I have a differential drive robot with a 360 degree IR sensor network (14 IRs in total) and two encoders.

I can provide more information if needed but all I want to do is fuse both the encoder and the IRs to provide the heading.

I think a technique called weighted average is quite simple but im not able to find any useful documentation on this.

Thanks in advance

Offline peterb

  • Beginner
  • *
  • Posts: 4
  • Helpful? 0
Re: Sensor fusion
« Reply #1 on: November 03, 2011, 02:28:25 PM »
Hello,

About "weighted average".

Probably this is it:
Let's say, that you have two inputs: x and y (x, y are numbers).
We need two other numbers (the "weights"), let them are a and b.
Weighted average of x,y is the next: (a*x + b*y)/(a+b)

The normal average is (x+y)/2, where the x and y are equally "important".

With weighted average, you can make one of x and y more "stronger" than the other.
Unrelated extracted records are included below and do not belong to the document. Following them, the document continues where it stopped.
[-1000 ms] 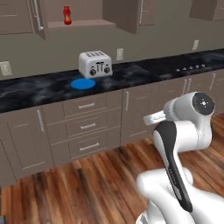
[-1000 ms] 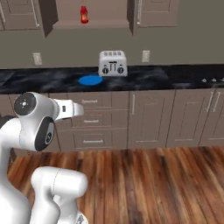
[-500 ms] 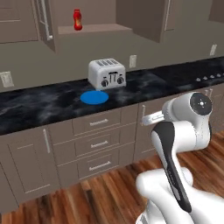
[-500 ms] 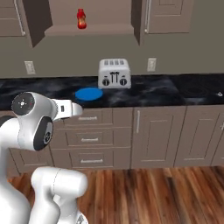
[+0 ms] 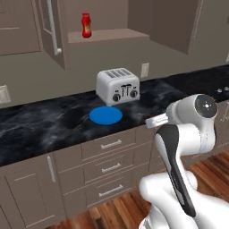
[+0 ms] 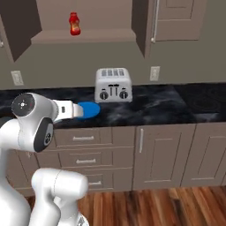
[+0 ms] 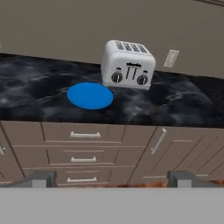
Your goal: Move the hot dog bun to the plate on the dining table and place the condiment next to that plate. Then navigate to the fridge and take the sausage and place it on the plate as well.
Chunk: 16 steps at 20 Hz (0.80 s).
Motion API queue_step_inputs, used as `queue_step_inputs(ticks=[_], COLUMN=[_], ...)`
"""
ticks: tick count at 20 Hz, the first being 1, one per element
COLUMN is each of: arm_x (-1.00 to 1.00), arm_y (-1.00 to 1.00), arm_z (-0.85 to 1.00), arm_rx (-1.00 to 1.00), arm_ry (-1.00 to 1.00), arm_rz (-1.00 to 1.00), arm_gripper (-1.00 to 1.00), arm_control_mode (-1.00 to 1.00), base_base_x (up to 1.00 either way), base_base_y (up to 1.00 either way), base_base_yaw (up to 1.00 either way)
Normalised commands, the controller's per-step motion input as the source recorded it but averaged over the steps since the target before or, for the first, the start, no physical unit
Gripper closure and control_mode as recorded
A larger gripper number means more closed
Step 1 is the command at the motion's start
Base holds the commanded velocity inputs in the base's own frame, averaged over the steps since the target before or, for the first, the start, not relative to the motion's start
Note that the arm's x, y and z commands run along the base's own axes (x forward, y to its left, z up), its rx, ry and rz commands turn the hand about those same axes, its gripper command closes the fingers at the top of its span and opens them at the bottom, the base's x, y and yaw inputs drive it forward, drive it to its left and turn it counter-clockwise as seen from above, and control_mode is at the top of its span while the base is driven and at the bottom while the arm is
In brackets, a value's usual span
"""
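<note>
Closer now than a second ago, our base faces the counter (image 5: pixel 40 129). From the left base view we see the condiment (image 5: pixel 86 25) on a shelf (image 5: pixel 107 35) above the toaster (image 5: pixel 118 86) and blue plate (image 5: pixel 106 115). From the right, the same. By hand view, our gripper (image 7: pixel 111 178) stands spread, well short of the plate; counter edge between.

One toaster (image 5: pixel 117 86) is sitting on the counter (image 5: pixel 40 129), and one blue plate (image 5: pixel 106 115) is lying near its front edge. One red bottle (image 5: pixel 86 25) is standing on the shelf (image 5: pixel 107 36). Three drawers (image 5: pixel 109 167) are showing below the plate.
</note>
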Motion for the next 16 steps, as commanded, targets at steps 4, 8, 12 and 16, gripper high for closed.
queue_step_inputs(ticks=[4,8,12,16], arm_x=[0.00,0.00,0.00,0.00], arm_y=[0.00,0.00,0.00,0.00], arm_z=[0.00,0.00,0.00,0.00], arm_rx=[0.00,0.00,0.00,0.00], arm_ry=[0.00,0.00,0.00,0.00], arm_rz=[0.00,0.00,0.00,0.00], arm_gripper=[-1.00,-1.00,-1.00,-1.00], arm_control_mode=[1.00,1.00,1.00,1.00], base_base_x=[0.75,0.68,0.65,0.57], base_base_y=[-0.16,-0.21,-0.26,-0.36], base_base_yaw=[0.23,0.22,0.21,0.20])
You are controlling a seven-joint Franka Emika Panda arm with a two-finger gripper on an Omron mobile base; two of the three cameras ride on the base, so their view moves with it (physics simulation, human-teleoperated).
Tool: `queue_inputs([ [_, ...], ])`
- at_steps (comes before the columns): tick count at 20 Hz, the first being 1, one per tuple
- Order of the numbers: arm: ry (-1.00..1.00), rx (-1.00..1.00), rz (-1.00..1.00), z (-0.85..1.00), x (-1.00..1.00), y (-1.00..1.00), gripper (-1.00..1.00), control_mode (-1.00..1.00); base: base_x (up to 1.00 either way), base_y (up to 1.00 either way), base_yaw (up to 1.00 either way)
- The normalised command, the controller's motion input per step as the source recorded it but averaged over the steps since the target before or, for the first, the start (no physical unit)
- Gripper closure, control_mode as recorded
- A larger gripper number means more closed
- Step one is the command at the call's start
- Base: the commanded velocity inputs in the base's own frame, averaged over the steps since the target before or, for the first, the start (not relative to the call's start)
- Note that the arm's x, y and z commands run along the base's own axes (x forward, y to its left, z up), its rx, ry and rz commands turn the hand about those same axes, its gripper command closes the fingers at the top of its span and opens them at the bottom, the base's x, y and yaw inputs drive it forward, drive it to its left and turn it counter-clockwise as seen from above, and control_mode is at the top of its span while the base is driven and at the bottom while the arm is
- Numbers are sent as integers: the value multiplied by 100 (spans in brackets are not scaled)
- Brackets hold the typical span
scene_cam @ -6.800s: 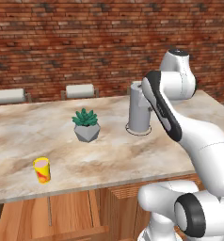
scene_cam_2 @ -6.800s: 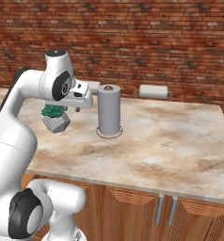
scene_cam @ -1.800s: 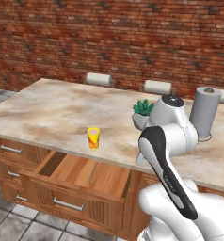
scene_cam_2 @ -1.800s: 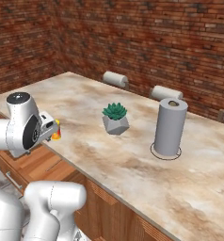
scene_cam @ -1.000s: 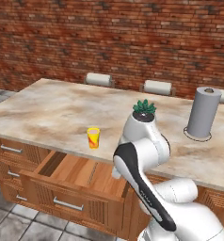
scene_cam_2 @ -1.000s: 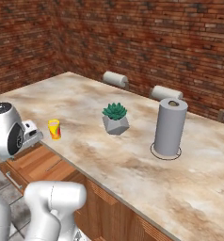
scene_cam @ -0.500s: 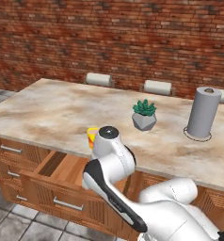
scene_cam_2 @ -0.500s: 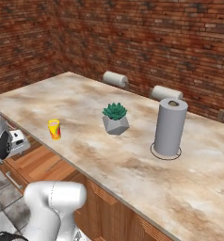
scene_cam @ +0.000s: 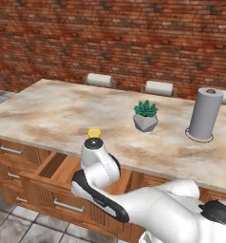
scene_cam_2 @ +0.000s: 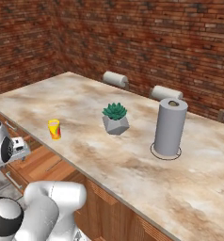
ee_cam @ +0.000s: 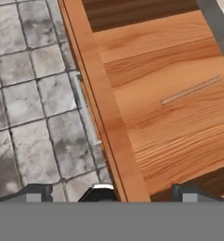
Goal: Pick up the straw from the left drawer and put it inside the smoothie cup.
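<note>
The arm (scene_cam: 98, 166) hides most of the smoothie cup (scene_cam: 93, 133) and part of the left drawer (scene_cam: 48, 178).

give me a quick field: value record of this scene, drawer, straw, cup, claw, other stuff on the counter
drawer: pulled open, wooden floor showing
straw: lying flat on the drawer floor, untouched
cup: upright on the counter, near its front edge above the drawer
claw: open, empty, over the drawer's front edge, tips apart
plant: mid-counter, in a grey pot
paper towel roll: upright on its stand, beside the plant
task stage: straw not yet grasped
</note>
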Motion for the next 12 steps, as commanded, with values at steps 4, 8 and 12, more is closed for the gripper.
queue_inputs([
  [4, 0, -1, -2, -43, 48, 7, -100, -100, 0, 0, 0],
  [8, 1, 0, 0, -43, 41, 0, -100, -100, 0, 0, 0],
  [12, 6, 0, 0, -46, 31, 0, -100, -100, 0, 0, 0],
])
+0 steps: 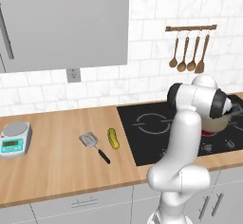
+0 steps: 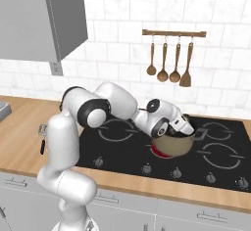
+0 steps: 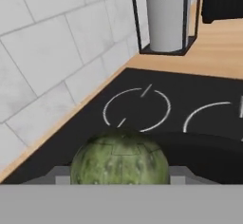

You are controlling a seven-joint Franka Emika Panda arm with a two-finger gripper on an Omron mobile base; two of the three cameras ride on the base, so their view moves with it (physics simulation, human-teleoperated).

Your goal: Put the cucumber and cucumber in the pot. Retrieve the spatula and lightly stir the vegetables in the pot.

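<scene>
Held between the jaws of the gripper is the dark green cucumber, seen end-on in the hand view as a mottled green round that lies right in front of the camera; the jaws are neither fully spread nor pressed together but set at the width of the vegetable. The hand is laid low and sideways over the pot, which sits on the black cooktop, and the placement is judged to serve the first step: the cucumber is brought above the dark inside so that it can be let go there. Whether it is already below the rim cannot be told.

The second, yellow-green cucumber is left on the wooden counter, just beside the cooktop's left edge, and the spatula lies near it, its slotted head turned away from the robot and its black handle pointing toward the counter's front edge. Both are well apart from the pot, so a long reach back across the counter is expected for each.

A small kitchen scale stands farther left. Wooden utensils hang from a rail on the tiled wall above the cooktop. A wire-framed holder with a grey cylinder is seen beyond the burners in the hand view, clear of the pot. The pot's side handle lies close by the fingers and is judged the nearest thing to be knocked on withdrawal.
</scene>
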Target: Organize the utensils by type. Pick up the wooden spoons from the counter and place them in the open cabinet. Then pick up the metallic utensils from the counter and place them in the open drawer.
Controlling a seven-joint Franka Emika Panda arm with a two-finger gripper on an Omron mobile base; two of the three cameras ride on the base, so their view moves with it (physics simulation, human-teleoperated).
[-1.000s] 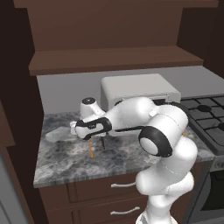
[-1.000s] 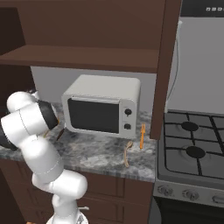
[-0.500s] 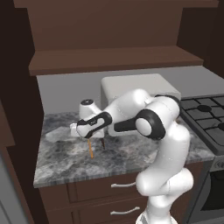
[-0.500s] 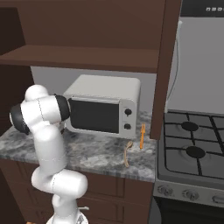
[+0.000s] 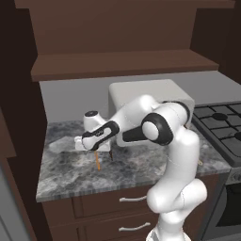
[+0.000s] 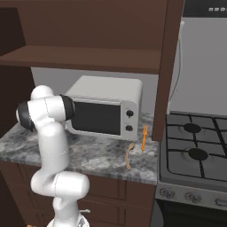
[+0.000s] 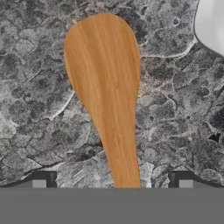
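Robot gripper (image 7: 112, 183), jaws wide open and empty, poised over an orange-tan wooden spoon (image 7: 107, 87) near the counter's (image 5: 70, 174) left edge

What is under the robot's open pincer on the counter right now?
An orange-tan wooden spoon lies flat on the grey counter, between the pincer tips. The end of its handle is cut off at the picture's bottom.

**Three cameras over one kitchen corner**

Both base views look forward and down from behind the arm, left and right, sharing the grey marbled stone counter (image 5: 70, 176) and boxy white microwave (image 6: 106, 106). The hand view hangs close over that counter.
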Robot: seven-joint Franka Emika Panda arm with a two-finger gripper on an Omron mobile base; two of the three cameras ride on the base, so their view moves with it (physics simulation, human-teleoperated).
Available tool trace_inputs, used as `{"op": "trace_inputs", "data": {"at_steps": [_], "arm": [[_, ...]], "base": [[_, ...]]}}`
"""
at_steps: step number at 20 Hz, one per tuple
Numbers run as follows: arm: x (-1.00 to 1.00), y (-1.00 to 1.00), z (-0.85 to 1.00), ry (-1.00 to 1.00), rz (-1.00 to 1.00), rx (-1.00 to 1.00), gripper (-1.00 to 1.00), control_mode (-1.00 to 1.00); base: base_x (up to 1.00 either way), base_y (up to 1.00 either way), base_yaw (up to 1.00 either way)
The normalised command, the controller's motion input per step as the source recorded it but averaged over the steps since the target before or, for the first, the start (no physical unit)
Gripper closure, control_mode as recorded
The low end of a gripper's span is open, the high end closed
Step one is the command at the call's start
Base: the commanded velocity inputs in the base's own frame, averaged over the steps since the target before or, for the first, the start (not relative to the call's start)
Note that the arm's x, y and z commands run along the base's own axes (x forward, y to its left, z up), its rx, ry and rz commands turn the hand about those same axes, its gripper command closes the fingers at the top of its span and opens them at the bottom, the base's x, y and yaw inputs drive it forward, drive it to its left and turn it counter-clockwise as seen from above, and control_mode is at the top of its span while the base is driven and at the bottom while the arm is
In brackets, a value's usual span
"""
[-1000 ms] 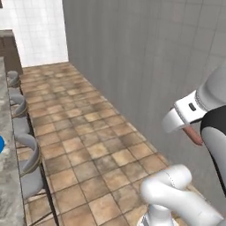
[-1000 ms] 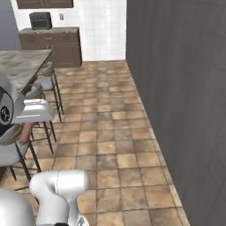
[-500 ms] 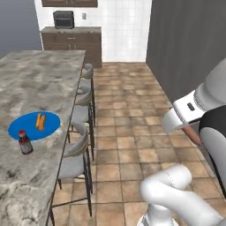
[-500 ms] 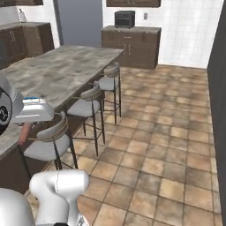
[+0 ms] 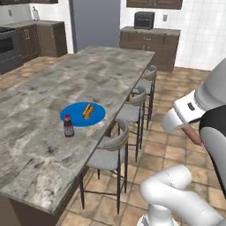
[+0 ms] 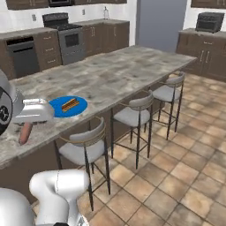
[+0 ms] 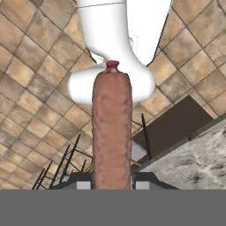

The stronger input will influence the output more.

Now back to your question:
You have three inputs: IR, E1 and E2 encoders.
Let us say, that you counted the headings from the inputs : hIR, hE1,hE2, for example:
hIR=60, hE1=50, hE2=52 (grads).
The average will be (60+50+52)/3=54, so your robot's head is in 54 grad.

But, you experimented, that the encoders are not as good as you planned, so you should make the IR inputs stronger:
(2*60+1*50+1*52)/(2+1+1)=55

Now your problem is, which numbers should you use as weights.